Технический результат достигается тем, что в способе определения адгезии золотистого стафилококка исследуемую чистую культуру микроорганизмов, разведенную по стандарту мутности 1 млрд/мл, суспендируют на предметном стекле с формализованными 50-ти %-ми отмытыми эритроцитами барана, полученный препарат окрашивают по Граму, определяют адгезию под световым микроскопом. Если исследуемые микроорганизмы обладают изучаемым свойством, они адгезируются на поверхности эритроцитов, образуя скопления.

Особенностью является то, что в качестве субстрата клеточной адгезии используют 50-ти % формализованные отмытые эритроциты животного, в частности, барана. Это позволяет воспроизвести клеточную адгезию золотистого стафилококка на высоком уровне.

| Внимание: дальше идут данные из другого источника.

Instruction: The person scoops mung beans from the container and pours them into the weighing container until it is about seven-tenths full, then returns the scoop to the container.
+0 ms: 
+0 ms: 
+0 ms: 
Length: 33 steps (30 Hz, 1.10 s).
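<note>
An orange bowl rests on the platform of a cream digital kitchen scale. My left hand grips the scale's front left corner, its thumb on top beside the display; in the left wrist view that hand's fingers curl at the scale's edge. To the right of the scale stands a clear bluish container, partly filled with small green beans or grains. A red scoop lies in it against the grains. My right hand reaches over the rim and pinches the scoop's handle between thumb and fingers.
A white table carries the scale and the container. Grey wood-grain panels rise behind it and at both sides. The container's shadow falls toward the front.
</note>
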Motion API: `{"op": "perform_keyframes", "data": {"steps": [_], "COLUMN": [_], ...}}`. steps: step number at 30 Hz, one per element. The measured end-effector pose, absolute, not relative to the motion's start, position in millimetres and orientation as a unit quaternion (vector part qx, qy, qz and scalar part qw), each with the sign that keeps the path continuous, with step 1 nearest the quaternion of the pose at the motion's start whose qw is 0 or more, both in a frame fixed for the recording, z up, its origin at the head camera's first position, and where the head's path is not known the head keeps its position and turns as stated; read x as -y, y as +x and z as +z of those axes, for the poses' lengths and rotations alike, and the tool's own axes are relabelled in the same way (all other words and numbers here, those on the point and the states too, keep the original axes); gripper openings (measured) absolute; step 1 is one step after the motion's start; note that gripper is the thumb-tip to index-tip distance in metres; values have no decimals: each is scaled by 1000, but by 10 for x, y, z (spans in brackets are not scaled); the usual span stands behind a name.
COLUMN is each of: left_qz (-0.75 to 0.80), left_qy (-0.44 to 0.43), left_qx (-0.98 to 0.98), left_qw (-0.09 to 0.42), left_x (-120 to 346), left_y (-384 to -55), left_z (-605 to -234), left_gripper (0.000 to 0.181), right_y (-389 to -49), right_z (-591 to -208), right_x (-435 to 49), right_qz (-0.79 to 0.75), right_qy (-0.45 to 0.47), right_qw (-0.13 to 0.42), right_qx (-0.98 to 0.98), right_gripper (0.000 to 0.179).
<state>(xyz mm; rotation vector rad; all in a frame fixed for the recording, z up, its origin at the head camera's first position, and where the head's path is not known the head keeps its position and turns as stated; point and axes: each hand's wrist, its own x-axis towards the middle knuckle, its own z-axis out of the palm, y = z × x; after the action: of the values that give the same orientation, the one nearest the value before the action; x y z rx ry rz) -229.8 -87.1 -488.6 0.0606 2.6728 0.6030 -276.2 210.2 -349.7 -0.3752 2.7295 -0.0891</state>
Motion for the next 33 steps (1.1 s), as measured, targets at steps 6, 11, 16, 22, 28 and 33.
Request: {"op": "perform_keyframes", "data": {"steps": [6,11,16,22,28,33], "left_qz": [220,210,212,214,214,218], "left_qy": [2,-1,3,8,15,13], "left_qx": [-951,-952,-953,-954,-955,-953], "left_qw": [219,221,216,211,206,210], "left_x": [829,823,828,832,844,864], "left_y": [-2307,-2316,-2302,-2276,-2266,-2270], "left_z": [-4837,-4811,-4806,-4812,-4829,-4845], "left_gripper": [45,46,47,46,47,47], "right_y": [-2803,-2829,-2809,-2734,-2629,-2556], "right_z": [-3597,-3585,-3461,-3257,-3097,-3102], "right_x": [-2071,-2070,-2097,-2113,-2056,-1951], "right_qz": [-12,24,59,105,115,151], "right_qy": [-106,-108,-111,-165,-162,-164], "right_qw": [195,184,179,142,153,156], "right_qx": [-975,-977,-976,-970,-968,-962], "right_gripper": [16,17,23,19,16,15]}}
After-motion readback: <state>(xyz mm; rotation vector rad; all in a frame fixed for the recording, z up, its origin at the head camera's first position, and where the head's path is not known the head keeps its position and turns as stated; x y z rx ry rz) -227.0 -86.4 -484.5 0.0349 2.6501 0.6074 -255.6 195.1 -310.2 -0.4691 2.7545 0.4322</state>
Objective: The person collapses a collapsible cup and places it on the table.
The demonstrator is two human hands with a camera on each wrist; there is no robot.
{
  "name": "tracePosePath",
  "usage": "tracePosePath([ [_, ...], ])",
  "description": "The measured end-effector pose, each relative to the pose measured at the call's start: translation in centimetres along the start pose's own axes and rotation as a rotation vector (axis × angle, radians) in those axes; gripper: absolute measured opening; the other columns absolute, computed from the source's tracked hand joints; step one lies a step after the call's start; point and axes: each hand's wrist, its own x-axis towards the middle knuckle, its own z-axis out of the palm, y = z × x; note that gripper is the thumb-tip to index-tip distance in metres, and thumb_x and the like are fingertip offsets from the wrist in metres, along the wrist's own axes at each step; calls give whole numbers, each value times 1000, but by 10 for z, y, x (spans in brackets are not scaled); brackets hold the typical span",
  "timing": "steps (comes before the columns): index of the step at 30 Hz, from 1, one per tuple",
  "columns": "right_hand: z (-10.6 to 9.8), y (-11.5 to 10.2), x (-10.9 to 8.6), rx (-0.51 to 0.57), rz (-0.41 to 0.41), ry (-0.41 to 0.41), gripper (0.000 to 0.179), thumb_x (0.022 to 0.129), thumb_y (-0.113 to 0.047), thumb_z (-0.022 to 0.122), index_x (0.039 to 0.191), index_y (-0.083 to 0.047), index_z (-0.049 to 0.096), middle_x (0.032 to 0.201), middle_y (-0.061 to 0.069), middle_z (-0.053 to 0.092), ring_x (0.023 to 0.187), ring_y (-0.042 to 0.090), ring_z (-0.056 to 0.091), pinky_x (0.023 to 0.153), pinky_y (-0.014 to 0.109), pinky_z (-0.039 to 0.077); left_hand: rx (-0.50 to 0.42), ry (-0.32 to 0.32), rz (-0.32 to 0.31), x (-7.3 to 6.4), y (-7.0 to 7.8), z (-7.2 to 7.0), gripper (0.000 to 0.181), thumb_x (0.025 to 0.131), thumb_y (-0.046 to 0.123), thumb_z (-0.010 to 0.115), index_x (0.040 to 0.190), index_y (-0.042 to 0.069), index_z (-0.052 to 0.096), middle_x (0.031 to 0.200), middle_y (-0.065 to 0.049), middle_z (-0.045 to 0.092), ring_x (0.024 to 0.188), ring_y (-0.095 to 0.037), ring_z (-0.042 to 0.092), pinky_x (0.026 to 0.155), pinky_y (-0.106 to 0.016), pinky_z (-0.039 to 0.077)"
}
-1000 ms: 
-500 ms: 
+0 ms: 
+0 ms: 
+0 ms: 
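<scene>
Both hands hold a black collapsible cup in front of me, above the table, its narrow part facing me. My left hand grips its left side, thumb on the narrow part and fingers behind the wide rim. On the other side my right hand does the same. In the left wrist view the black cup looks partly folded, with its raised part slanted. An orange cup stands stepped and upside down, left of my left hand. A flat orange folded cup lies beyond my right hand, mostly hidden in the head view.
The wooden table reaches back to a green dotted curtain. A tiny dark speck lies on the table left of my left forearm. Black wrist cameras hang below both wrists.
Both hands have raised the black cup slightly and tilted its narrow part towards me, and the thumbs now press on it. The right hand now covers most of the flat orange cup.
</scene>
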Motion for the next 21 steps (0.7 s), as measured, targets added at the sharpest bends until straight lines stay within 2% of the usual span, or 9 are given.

Способ осуществляют следующим образом.

Чистую культуру золотистого стафилококка выращивают одни сутки на 2% мясопептонном агаре и разводят по стандарту мутности 1 млрд/мл. Формализованные 50-ти % отмытые эритроциты барана производства ОАО «Биомед» в ампулах по 5 мл из стандартного набора разводят до концентрации 100 млн/мл, на растворе буфера (0,1 М раствор фосфата натрия, приготовленного на изотоническом растворе хлорида натрия, pH 7,2-7,3). На предметное стекло наносят одну каплю буферного раствора, суспендируют по одной капле взвесей эритроцитов и золотистого стафилококка. Предметное стекло помещают во влажную камеру при 37°C, 30 мин. Препарат высушивают, окрашивают по Граму. Определяют адгезивные свойства золотистого стафилококка под световым микроскопом. Определяют средний показатель адгезии (СПА) - среднее количество микробов, адгезированных на одном эритроците, при подсчете не менее 25 эритроцитов. Адгезивность считают нулевой при СПА от 0 до 1,0, низкой при СПА от 1,01 до 2,0, средней от 2,1 до 4.0, высокой - свыше 4,0.

Использованные источники

1. Методические рекомендации по выявлению гемолитических, адгезивных и энтеротоксигенных энтеробактерий. Москва. 1987. 15 с.

2. Усвяцов Б.Я. и др. Взаимодействие бактерий и эритроцитов // Журнал микробиологии, эпидемиологии и иммунологии. - 2005. - №4. - С.89-95.

3. Методические рекомендации по подготовке препаратов для изучения степени адгезии микроорганизмов с клетками животных в световом и сканирующем электронном микроскопе. №13-7-2/4 от 16 февраля 1999 г.

4. Брилис В.И. и др. Методика изучения адгезивного процесса микроорганизмов // Лабораторное дело. 1986. №4. С.210-212.

5. Патент на изобретение RU 2393229 С1. Способ определения адгезии Staphylococcus spp. к гемопротеинам. Тюрин Ю.А., Фассахов Р.С., Мустафин И.Г.